**Directions for this task:** Repeat the data exactly as it appears.

**Dataset section:**
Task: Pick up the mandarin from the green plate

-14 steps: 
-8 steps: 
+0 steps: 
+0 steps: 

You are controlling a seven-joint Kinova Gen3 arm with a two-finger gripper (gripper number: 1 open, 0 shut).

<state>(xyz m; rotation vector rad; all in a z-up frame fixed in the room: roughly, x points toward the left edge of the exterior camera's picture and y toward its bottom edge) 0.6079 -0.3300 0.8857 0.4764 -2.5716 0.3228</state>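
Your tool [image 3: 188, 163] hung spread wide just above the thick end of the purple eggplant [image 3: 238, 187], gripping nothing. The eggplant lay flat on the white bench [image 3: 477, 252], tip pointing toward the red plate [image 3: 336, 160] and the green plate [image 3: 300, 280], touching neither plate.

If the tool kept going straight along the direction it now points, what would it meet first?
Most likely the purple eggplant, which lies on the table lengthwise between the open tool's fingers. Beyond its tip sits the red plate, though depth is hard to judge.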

**Exercise response:**
Task: Pick up the mandarin from the green plate

-14 steps: 
-8 steps: 
+0 steps: 
+0 steps: 

You are controlling a seven-joint Kinova Gen3 arm with a two-finger gripper (gripper number: 1 open, 0 shut).

<state>(xyz m; rotation vector rad; all in a z-up frame fixed in the room: roughly, x points toward the left edge of the exterior camera's picture and y toward its bottom edge) 0.6079 -0.3300 0.8857 0.4764 -2.5716 0.3228</state>
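Your tool [image 3: 188, 163] hung spread wide just above the thick end of the purple eggplant [image 3: 238, 187], gripping nothing. The eggplant lay flat on the white bench [image 3: 477, 252], tip pointing toward the red plate [image 3: 336, 160] and the green plate [image 3: 300, 280], touching neither plate.

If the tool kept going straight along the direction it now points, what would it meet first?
Most likely the purple eggplant, which lies on the table lengthwise between the open tool's fingers. Beyond its tip sits the red plate, though depth is hard to judge.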

At this point, the answer is complete.